Page:Aimard - Les invisibles de Paris, 1893.djvu/531

La bibliothèque libre.
Le texte de cette page a été corrigé et est conforme au fac-similé.

— Vous ne m’en prierez pas, cela me désobligerait, répondit M. de Warrens qui, sans en avoir l’air, appela son frère à son secours.

Le colonel Renaud s’approcha immédiatement.

— Même si je vous l’ordonne, monsieur, continua le vicomte en élevant la voix. Par la Mort-Dieu.

Edmée le regarda d’un air étonné.

La comtesse quitta son rouet.

Le vicomte comprit sa faute et s’arrêta.

— Monsieur le vicomte n’est pas raisonnable, fit le colonel, qui avait deviné le combat livré entre les deux hommes. Mon frère et moi nous lui avons demandé le seul service qu’il pût nous rendre. Pourquoi vouloir dépasser le but ? Sa vie nous est chère, plus chère que la nôtre ! Pourquoi la risquer dans une lutte nocturne qui ne sera probablement que grotesque ?

— D’ailleurs, nous n’avons rien à craindre. Toutes nos précautions sont bien prises, ajouta le comte.

— Nous serons en force, dit Martial Renaud.

— Vous le voulez… soit…, repartit le comte, faisant un violent effort pour reprendre son sang-froid. Seulement je ne vous ai pas bien compris, colonel. Vous parlez d’un service que j’aurais été appelé à vous rendre. Ce service, quel est-il ?

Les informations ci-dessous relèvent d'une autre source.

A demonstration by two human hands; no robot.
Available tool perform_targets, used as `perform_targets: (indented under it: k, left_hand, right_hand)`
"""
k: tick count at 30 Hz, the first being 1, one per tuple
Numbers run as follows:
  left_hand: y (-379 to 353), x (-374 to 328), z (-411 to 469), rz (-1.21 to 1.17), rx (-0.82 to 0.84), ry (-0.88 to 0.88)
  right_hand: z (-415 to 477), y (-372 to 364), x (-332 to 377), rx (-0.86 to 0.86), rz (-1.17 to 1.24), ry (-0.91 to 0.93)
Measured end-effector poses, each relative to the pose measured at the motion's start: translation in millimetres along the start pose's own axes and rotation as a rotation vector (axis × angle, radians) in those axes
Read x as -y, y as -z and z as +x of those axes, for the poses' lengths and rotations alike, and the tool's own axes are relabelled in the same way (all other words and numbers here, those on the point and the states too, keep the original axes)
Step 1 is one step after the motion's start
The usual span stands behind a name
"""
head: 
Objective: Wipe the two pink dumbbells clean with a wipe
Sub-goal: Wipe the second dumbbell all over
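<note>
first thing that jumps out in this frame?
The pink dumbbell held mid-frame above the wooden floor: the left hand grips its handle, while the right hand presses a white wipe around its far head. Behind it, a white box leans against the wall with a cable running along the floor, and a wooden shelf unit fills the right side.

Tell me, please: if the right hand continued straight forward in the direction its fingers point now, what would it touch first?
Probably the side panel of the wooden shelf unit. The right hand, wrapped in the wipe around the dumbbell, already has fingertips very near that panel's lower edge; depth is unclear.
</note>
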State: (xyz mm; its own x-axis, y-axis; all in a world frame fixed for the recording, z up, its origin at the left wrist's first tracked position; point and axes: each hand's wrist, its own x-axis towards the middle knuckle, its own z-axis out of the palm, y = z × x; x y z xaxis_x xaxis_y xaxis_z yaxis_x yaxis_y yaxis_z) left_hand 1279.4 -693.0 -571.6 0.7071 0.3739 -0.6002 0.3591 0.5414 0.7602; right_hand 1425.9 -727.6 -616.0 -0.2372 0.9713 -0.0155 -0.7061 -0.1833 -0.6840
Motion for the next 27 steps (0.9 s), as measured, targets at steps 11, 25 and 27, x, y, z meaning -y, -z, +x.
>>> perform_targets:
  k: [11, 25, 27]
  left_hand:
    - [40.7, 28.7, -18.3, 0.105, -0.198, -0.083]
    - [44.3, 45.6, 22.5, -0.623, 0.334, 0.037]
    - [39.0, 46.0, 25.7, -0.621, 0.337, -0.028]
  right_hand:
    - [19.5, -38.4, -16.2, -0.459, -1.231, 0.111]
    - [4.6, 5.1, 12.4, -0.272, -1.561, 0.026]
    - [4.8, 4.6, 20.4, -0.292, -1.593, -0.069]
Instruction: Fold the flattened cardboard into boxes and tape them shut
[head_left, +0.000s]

— Avez-vous le plan de… ? demanda le comte de Warrens.

— Ah ! c’est cela… Bien ! répondit le vicomte en souriant. À la bonne heure ! Le seigneur Jupiter sait dorer la pilule. Voici ce plan.

Et il présenta au comte un papier qu’il venait de tirer de sa poche.

Les deux frères y jetèrent précipitamment les yeux, pour témoigner de l’utilité de ce renseignement.

— Par malheur, continua le vicomte, je crains bien que ce plan ne soit pas d’une grande exactitude. On a fait pour le mieux, mais il manque bien des petits détails.

— Bast ! je vous réponds qu’il nous suffira, fit M. de Warrens avec un geste d’insouciance ; je suis une moitié d’Américain, moi. Martial n’est pas trop maladroit non plus. L’habitude de suivre une piste ne nous manque pas. Nous réussirons, et ceci nous aidera fort.

Il frappait sur le plan tout en parlant ainsi.

Le vicomte de l’Estang comprit le sentiment délicat qui dictait ces paroles.

Il fit semblant de s’y laisser prendre.

— Quand connaîtrai-je le résultat de votre campagne nocturne ? demanda-t-il.

— Demain matin.

— Vous m’écrirez ?

— Je viendrai.

— Merci, Noël.

— Encore un remercîment ! monsieur le vicomte, dit son interlocuteur en riant… Voilà que vous retombez dans votre vieux péché.

— C’est le regret de ne pas vous aider ce soir qui me fait divaguer.

— Encore ! s’écria le colonel avec reproche.